Wenn Sie sich auf die Reformation berufen, dann müsste Ihr Verständnis des Christentums eigentlich ein anderes sein. Und sie dürfen sicher sein, dass sich die Werte des Islam aus der Sicht der meisten Muslime auf andere Inhalte beziehen als die, die von den schwarzen Mördertrupppen als solche indoktriniert werden. Das Gruselkabinett, dass Sie in Ihrem Brief an Frau Käßmann als Lehren des Koran" vorstellen, ist ein einziger Humbug, und Sie sollten sich als Akademiker eigentlich schâmen, sich auf ein solches primitives Niveau der Verächtlichmachung und Verunglimpfung anderer einzulassen, egal, aus welchen Quellen Sie solche Unweisheiten schöpfen.

Sie bedauern den Verfall "unserer christlich-abendländischen Kultur". Ist Ihnen nicht aufgefallen, dass dieser Verfall bereits im ersten Weltkrieg, als sich die christlichen Nationen Europas gegenseitig mit denselben Segens- und Fluchformeln und Litaneien zerfleischten, einem ersten Tiefpunkt zugeführt wurde? Obwohl sie alle beteten und ihre Waffen segneten? Oder gerade deshalb, denn der Gott, den sie anriefen, war derselbe, desgleichen die religiösen Formeln die sie benutzten. Und diese Kultur von Heuchelei und Lüge wollen Sie wiedererstehen lassen? Nein danke! Das "christliche Abendland" war eine Fehlgeburt. Christen orientieren sich am "Reiche Gottes".

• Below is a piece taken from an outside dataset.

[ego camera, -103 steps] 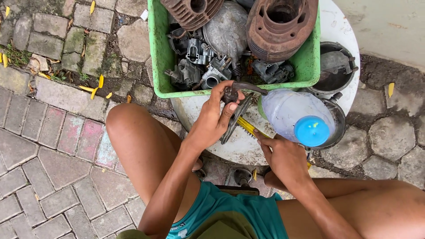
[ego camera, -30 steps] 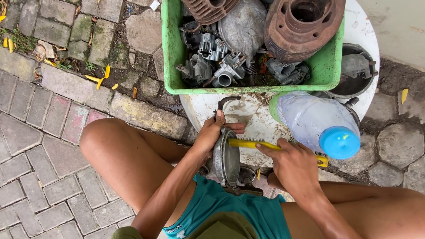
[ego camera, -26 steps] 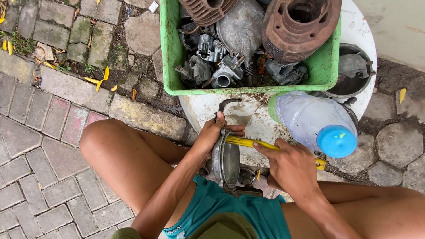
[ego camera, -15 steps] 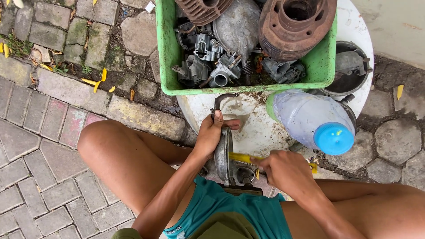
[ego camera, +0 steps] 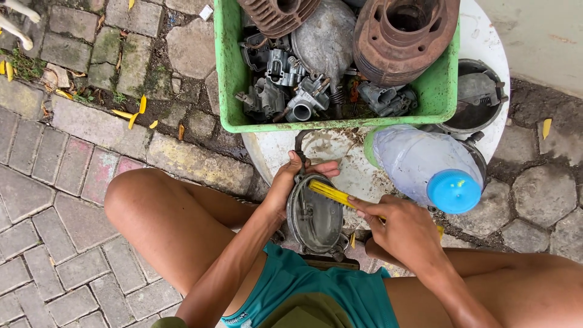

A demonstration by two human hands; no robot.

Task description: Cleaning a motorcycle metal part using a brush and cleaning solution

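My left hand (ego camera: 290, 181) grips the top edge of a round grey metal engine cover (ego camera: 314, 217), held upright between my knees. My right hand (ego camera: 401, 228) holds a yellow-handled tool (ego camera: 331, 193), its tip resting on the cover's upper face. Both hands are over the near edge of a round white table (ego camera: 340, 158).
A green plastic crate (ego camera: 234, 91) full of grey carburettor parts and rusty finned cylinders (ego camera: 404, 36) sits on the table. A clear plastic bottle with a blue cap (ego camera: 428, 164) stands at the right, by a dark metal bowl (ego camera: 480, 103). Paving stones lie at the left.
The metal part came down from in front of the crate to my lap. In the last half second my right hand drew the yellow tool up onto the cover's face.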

Es ist schade, dass Sie Ihre in einigen Punkten ja durchaus erwägenswerte Kritik an der EKD und manchen theologischen Entwicklungen mit derartigen verbalen Entgleisungen verbinden, wie sie Ihre Stellungnahmen durchziehen. Sie sind Chemiker, kein Theologe. Auch in Ihrer Wissenschaft können Sie nicht ohne Methoden arbeiten. Seien Sie versichert, dass es in der Theologie nicht anders ist, auch wenn in heutigen theologischen Veröffentlichungen die Unterscheidungsfähigkeit zwischen theologischen, soziologischen, psychologischen usw. Methoden abhanden zu kommen scheint. Da kann ich nur sagen: Schuster, bleib bei Deinen Leisten!